How to prevent it: One of the ways of preventing rotator cuff injury is by incorporating strengthening exercises for the rotator cuff muscles into your upper-body program. In addition, you should maintain good posture, and avoid repetitive overhead movements with weights that are too heavy. You should rather focus on working with weights that are light enough to allow the rotator cuff muscles to work without relying on the deltoids and pectoral muscles.

  1. Low back strain: Low back pain that develops during a workout may indicate that you’ve strained your muscles surrounding the spine. This may occur when you’ve pushed yourself beyond your limit. Severe conditions may lead to nerve compression or disk herniation.

How to prevent it: You should maintain a neutral spine when lifting. Ensure you have a good form before attempting heavyweights.

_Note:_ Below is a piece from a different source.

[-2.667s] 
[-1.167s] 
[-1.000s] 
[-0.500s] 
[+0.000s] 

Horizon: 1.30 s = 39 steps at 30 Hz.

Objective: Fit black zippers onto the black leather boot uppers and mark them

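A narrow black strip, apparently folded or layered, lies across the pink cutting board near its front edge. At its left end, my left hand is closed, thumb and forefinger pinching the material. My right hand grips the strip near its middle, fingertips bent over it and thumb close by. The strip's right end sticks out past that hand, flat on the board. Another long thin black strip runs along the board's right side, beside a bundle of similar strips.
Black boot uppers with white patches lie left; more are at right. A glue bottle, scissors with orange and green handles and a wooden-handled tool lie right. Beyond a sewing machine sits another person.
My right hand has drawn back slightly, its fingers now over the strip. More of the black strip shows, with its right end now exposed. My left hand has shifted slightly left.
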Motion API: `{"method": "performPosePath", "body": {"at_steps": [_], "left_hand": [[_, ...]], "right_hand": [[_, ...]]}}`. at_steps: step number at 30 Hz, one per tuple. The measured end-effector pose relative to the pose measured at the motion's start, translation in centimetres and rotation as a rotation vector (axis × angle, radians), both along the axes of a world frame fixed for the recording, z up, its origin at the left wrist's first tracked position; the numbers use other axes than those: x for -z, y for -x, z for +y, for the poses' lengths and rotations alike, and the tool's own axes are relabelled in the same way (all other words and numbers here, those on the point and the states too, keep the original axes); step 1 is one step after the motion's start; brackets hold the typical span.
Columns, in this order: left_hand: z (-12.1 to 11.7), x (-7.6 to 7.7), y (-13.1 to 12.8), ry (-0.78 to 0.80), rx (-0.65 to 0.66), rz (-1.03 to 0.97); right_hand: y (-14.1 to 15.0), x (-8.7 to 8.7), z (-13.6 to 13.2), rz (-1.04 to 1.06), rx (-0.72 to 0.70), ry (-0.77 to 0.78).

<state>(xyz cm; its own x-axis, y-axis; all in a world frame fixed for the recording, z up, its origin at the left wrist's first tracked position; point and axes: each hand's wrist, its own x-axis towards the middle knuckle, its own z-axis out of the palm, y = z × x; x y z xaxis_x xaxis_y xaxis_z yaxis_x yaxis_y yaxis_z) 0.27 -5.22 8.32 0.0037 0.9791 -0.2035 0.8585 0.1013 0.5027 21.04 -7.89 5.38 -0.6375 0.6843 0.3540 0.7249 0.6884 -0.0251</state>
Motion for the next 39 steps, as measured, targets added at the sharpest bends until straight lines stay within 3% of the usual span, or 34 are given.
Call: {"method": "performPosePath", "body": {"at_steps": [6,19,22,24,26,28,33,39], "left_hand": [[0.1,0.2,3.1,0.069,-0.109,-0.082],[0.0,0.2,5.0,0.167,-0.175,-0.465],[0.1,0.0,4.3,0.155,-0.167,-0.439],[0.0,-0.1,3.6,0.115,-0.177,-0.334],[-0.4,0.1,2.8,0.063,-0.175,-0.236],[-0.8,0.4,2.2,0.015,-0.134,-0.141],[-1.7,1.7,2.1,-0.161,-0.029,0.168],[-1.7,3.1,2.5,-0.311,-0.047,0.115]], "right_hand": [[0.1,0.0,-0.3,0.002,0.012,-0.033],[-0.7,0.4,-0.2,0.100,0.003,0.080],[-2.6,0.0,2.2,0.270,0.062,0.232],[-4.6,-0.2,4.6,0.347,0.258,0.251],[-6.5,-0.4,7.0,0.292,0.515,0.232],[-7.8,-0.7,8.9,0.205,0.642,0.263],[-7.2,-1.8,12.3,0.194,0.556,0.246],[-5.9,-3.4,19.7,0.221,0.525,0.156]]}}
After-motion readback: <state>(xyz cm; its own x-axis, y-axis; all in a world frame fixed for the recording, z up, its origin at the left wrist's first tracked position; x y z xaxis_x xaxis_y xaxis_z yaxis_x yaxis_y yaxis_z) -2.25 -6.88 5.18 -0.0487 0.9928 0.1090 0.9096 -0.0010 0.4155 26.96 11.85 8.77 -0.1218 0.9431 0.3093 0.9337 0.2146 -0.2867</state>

  1. Sprained ankle: This is a common injury, which mostly occurs during a run. Also, single-leg exercise increases the risk of developing a sprained ankle. The ankle is one of the most mobile joints in the body, but the joint can be sprained, when the foot turns inward and the joint rolls too far.

How to prevent it:  By carrying out ankle flexibility exercises and also work on strengthening the muscles in the lower leg and foot.

 

  1. Pectoral strain: This mostly occurs due to too many heavy bench press. One way to prevent this is by working up to your bench press slowly and gradually over time.
  2. Groin pull: This mostly occurs during squats lunges or while sprinting. One way to prevent this from happening is by warming up the inner thigh muscles before working out.
  3. Elbow pain: This is a common injury and mostly present as epicondylitis. One way of preventing this from happening is by keeping your wrist in a neutral position while lifting.
  4. Shin splints: This is the pain that seems to radiate along the inner edge of your shinbone. This injury is common in runners. One way to prevent this injury is by wearing appropriate shoes.